* WHAT YOU SHOULD DO *
This exercise calls for an exact copy of the listing below.

···

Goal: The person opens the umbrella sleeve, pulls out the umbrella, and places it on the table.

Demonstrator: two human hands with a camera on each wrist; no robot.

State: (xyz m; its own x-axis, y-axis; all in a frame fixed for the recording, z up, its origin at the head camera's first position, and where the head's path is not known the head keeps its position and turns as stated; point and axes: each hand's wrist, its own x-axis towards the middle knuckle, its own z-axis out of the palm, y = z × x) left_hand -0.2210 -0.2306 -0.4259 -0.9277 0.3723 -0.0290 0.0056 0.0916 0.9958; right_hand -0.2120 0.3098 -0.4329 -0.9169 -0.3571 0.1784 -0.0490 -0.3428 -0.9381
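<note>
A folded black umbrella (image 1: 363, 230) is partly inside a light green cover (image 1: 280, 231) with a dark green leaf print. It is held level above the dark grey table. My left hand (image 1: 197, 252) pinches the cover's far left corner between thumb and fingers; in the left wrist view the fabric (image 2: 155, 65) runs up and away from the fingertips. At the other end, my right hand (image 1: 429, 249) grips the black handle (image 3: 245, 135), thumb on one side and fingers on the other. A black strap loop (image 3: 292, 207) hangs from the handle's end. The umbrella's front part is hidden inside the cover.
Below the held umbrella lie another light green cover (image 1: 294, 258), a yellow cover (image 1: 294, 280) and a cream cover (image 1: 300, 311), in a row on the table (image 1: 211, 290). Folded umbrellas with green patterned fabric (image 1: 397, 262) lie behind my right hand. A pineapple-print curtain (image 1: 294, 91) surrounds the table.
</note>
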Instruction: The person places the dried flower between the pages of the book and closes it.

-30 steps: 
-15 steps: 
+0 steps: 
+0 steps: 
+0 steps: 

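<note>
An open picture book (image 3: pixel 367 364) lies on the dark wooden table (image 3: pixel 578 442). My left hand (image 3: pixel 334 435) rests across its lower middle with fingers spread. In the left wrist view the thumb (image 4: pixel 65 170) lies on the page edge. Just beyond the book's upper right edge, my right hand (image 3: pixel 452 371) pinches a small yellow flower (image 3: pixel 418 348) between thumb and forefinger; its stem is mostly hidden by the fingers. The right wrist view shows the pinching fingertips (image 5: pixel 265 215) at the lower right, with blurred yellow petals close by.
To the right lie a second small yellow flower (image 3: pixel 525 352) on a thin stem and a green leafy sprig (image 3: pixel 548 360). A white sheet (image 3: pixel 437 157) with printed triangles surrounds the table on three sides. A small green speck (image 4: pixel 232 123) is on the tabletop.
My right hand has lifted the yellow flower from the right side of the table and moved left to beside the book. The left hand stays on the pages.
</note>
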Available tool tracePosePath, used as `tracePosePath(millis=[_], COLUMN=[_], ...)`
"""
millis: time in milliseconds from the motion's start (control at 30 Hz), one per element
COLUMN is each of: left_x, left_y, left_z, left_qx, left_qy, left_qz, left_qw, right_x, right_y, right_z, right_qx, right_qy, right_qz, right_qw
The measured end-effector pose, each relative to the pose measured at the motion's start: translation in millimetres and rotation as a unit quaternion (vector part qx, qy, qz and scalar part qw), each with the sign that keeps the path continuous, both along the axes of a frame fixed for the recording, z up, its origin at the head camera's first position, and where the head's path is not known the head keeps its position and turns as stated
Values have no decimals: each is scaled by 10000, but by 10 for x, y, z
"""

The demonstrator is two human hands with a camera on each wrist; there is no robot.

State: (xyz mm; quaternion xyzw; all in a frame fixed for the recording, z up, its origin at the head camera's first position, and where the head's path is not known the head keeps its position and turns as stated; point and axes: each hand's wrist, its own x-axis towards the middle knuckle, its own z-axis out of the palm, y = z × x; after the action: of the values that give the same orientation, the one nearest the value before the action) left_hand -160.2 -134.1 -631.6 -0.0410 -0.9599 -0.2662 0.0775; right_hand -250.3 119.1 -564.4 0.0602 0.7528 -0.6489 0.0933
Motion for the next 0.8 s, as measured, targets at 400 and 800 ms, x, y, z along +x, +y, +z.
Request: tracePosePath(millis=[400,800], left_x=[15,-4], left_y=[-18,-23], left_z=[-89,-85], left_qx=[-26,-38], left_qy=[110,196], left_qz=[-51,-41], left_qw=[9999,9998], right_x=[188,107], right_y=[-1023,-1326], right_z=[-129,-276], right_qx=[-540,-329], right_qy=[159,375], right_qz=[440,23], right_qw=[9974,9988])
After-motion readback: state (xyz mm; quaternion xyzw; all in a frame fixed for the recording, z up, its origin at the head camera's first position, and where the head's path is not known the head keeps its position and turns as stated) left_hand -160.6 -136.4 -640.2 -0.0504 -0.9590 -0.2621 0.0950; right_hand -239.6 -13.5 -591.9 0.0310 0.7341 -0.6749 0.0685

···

* TASK OUTPUT *
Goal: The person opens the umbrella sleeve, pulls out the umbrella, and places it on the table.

Demonstrator: two human hands with a camera on each wrist; no robot.

State: (xyz m; its own x-axis, y-axis; all in a frame fixed for the recording, z up, its origin at the head camera's first position, and where the head's path is not known the head keeps its position and turns as stated; point and axes: each hand's wrist, its own x-axis towards the middle knuckle, its own z-axis out of the palm, y = z × x) left_hand -0.2210 -0.2306 -0.4259 -0.9277 0.3723 -0.0290 0.0056 0.0916 0.9958; right_hand -0.2120 0.3098 -0.4329 -0.9169 -0.3571 0.1784 -0.0490 -0.3428 -0.9381
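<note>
A folded black umbrella (image 1: 363, 230) is partly inside a light green cover (image 1: 280, 231) with a dark green leaf print. It is held level above the dark grey table. My left hand (image 1: 197, 252) pinches the cover's far left corner between thumb and fingers; in the left wrist view the fabric (image 2: 155, 65) runs up and away from the fingertips. At the other end, my right hand (image 1: 429, 249) grips the black handle (image 3: 245, 135), thumb on one side and fingers on the other. A black strap loop (image 3: 292, 207) hangs from the handle's end. The umbrella's front part is hidden inside the cover.
Below the held umbrella lie another light green cover (image 1: 294, 258), a yellow cover (image 1: 294, 280) and a cream cover (image 1: 300, 311), in a row on the table (image 1: 211, 290). Folded umbrellas with green patterned fabric (image 1: 397, 262) lie behind my right hand. A pineapple-print curtain (image 1: 294, 91) surrounds the table.
</note>
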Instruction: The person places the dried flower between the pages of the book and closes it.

-30 steps: 
-15 steps: 
+0 steps: 
+0 steps: 
+0 steps: 

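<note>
An open picture book (image 3: pixel 367 364) lies on the dark wooden table (image 3: pixel 578 442). My left hand (image 3: pixel 334 435) rests across its lower middle with fingers spread. In the left wrist view the thumb (image 4: pixel 65 170) lies on the page edge. Just beyond the book's upper right edge, my right hand (image 3: pixel 452 371) pinches a small yellow flower (image 3: pixel 418 348) between thumb and forefinger; its stem is mostly hidden by the fingers. The right wrist view shows the pinching fingertips (image 5: pixel 265 215) at the lower right, with blurred yellow petals close by.
To the right lie a second small yellow flower (image 3: pixel 525 352) on a thin stem and a green leafy sprig (image 3: pixel 548 360). A white sheet (image 3: pixel 437 157) with printed triangles surrounds the table on three sides. A small green speck (image 4: pixel 232 123) is on the tabletop.
My right hand has lifted the yellow flower from the right side of the table and moved left to beside the book. The left hand stays on the pages.
</note>
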Available tool tracePosePath, used as `tracePosePath(millis=[_], COLUMN=[_], ...)`
"""
millis: time in milliseconds from the motion's start (control at 30 Hz), one per element
COLUMN is each of: left_x, left_y, left_z, left_qx, left_qy, left_qz, left_qw, right_x, right_y, right_z, right_qx, right_qy, right_qz, right_qw
The measured end-effector pose, each relative to the pose measured at the motion's start: translation in millimetres and rotation as a unit quaternion (vector part qx, qy, qz and scalar part qw), each with the sign that keeps the path continuous, both along the axes of a frame fixed for the recording, z up, its origin at the head camera's first position, and where the head's path is not known the head keeps its position and turns as stated
Values have no decimals: each is scaled by 10000, but by 10 for x, y, z
"""

The demonstrator is two human hands with a camera on each wrist; there is no robot.

State: (xyz mm; quaternion xyzw; all in a frame fixed for the recording, z up, its origin at the head camera's first position, and where the head's path is not known the head keeps its position and turns as stated; point and axes: each hand's wrist, its own x-axis towards the middle knuckle, its own z-axis out of the palm, y = z × x; after the action: of the values that give the same orientation, the one nearest the value before the action) left_hand -160.2 -134.1 -631.6 -0.0410 -0.9599 -0.2662 0.0775; right_hand -250.3 119.1 -564.4 0.0602 0.7528 -0.6489 0.0933
Motion for the next 0.8 s, as measured, targets at 400 and 800 ms, x, y, z along +x, +y, +z.
Request: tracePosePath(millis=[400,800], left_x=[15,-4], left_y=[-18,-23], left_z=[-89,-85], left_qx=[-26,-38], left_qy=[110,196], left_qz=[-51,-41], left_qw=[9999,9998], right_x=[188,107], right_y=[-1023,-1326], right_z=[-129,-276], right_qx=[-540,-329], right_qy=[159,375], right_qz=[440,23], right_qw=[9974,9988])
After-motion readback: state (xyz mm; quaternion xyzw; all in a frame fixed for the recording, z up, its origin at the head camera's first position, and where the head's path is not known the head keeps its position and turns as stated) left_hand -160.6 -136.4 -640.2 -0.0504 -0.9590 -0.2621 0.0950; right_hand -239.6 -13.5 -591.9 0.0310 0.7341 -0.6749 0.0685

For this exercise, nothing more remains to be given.